Les bombardements incessants de l’Ukraine masque une crise parallèle créée par la guerre : des dommages à long terme au système alimentaire mondial qui semblent susceptibles d’augmenter la faim, de perturber les marchés, de modifier l’utilisation des terres et de l’eau, et peut-être même de libérer plus de carbone dans l’atmosphère.

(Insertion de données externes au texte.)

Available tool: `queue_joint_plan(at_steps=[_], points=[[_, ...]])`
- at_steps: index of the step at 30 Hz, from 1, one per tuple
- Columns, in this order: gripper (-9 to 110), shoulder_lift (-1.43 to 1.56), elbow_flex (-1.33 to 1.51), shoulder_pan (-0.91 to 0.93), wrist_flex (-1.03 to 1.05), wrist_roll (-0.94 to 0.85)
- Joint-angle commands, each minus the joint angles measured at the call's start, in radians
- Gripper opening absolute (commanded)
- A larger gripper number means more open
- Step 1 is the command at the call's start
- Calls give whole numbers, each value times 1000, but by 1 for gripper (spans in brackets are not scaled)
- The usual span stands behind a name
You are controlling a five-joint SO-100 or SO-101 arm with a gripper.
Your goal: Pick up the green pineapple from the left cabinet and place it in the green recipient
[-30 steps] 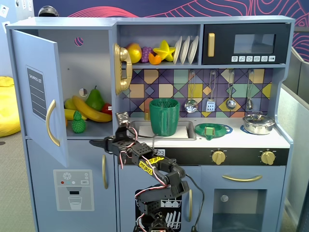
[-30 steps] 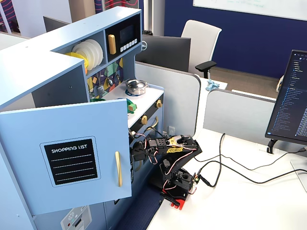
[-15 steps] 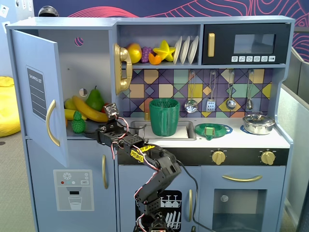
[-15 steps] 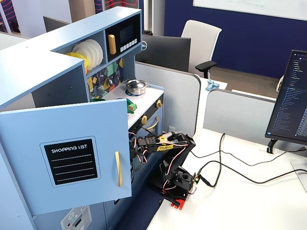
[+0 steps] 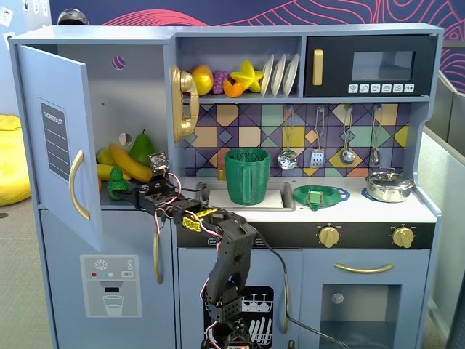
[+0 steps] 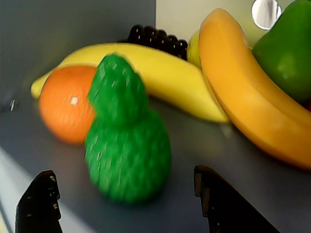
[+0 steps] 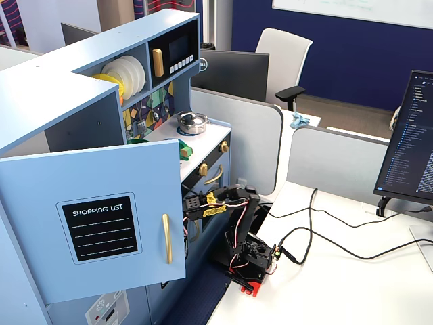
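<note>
The green pineapple (image 6: 127,141) stands upright on the shelf of the left cabinet (image 5: 134,80), whose door (image 5: 58,138) is swung open. In a fixed view the pineapple (image 5: 118,182) sits at the shelf's front. My gripper (image 6: 122,174) is open, and its two black fingertips (image 6: 46,187) flank the pineapple's base without touching it. In a fixed view the gripper (image 5: 136,193) reaches into the cabinet just right of the fruit. The green recipient (image 5: 247,177), a tall ribbed cup, stands in the sink to the right.
An orange (image 6: 65,104), two bananas (image 6: 243,97), dark grapes (image 6: 155,39) and a green pear (image 6: 286,53) crowd the shelf behind the pineapple. A flat green dish (image 5: 321,195) and a metal pot (image 5: 389,186) sit on the counter. The open door (image 7: 95,217) hides the shelf in the other fixed view.
</note>
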Motion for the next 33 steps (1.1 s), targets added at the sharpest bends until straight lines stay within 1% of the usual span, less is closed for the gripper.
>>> queue_joint_plan(at_steps=[1, 14, 22, 23, 24, 26, 30, 31, 33], points=[[30, -58, -133, 12, -57, 18], [28, -268, -310, 18, -80, 8], [27, -428, -477, 25, -66, 6], [25, -443, -494, 20, -64, -8], [19, -454, -508, 14, -60, -28], [1, -472, -526, 5, -37, -107], [0, -446, -508, 9, -20, -149], [0, -407, -472, 11, -31, -186], [0, -275, -397, 6, 21, -255]])
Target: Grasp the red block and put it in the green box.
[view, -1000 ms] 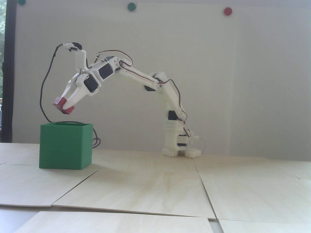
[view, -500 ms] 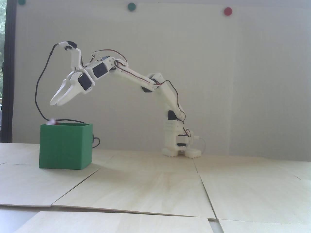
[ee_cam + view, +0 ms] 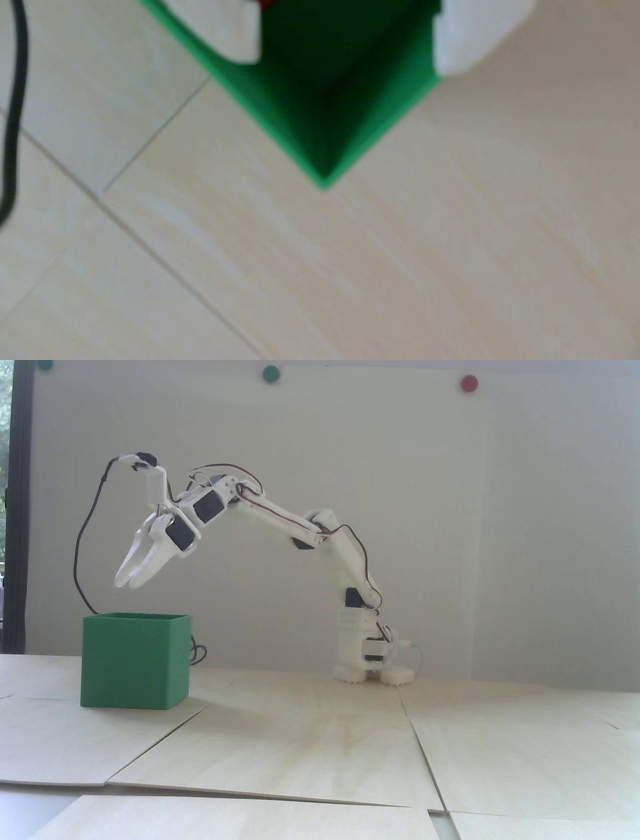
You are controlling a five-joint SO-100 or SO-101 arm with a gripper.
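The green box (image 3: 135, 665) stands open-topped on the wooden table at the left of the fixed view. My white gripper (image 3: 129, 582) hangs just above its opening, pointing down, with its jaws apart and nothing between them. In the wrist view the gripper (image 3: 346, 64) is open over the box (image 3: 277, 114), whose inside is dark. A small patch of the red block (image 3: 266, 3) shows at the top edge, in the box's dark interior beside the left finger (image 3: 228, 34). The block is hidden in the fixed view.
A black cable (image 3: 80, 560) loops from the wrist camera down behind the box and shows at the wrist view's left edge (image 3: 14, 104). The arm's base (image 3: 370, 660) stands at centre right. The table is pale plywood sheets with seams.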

La Russie et l’Ukraine sont le grenier de l’Europe ; l’Institut international de recherche sur les politiques alimentaires estime que leurs exportations représentent 12 % de toutes les calories alimentaires échangées dans le monde. Les deux pays représentent près de 30 % des exportations mondiales de blé, près de 20 % des exportations de maïs et plus de 80 % de l’approvisionnement mondial en huile de tournesol. Ces exportations sont bloquées pour différentes raisons – en Ukraine par l’invasion russe et en Russie par les sanctions mondiales – mais l’effet net est le même. C’est comme si l’Iowa et l’Illinois, le cœur de la production céréalière américaine, avaient été rayés de la carte.
Les premiers signes de ces dommages sont apparus cette semaine. La première évaluation mensuelle des cultures vivrières mondiales publiée par le ministère américain de l’Agriculture depuis le début de la guerre prévoyait que les exportations de blé russe et ukrainien chuteraient d’au moins 7 millions de tonnes métriques cette année. Simultanément, le cabinet ukrainien a voté pour interdire toutes les exportations de blé, ainsi que les expéditions d’avoine, de millet, de sarrasin et de bétail, gardant leurs produits à la maison pour les besoins de leur propre peuple.
« Cette crise dépasse la capacité normale de réorganiser les approvisionnements », déclare Scott Irwin, économiste agricole et professeur au Collège des sciences de l’agriculture, de la consommation et de l’environnement de l’Université de l’Illinois à Urbana-Champaign. « Nous avons fait exploser ce système, et le coût va être une douleur économique extrême. »
La crise des récoltes en Ukraine a plusieurs composantes. Les marchandises qui ont déjà été récoltées – le maïs de l’automne dernier, par exemple – ne peuvent pas être transportées hors du pays ; les ports et les routes maritimes sont fermés et les sociétés commerciales internationales ont cessé leurs activités pour des raisons de sécurité. (De plus, pendant que ces cultures sont dans des bacs, la destruction du réseau électrique du pays supprime les contrôles de température et la ventilation qui les empêchent de se gâter.) Le blé de cette année, qui sera prêt en juillet, ne peut pas être récolté s’il n’y a pas de carburant pour les moissonneuses-batteuses et pas de main-d’œuvre pour les faire fonctionner. Les agriculteurs se demandent s’ils doivent planter pour la saison prochaine – s’ils peuvent même obtenir des semences et des engrais, pour lesquels les approvisionnements avoir l’air incertain. (La Russie est le plus grand exportateur mondial d’engrais ; elle a suspendu ses expéditions la semaine dernière.)
Les prix mondiaux des denrées alimentaires ont atteint un niveau record avant même le début de la guerre, grâce à la pression que la pandémie de Covid a exercée sur les chaînes d’approvisionnement, et les prix du blé sont désormais à un pic de 14 ans. Les analystes craignent que les pays qui achètent le plus de blé à l’Ukraine, principalement en Afrique et au Moyen-Orient, aient le plus de mal à payer à mesure que les prix augmentent.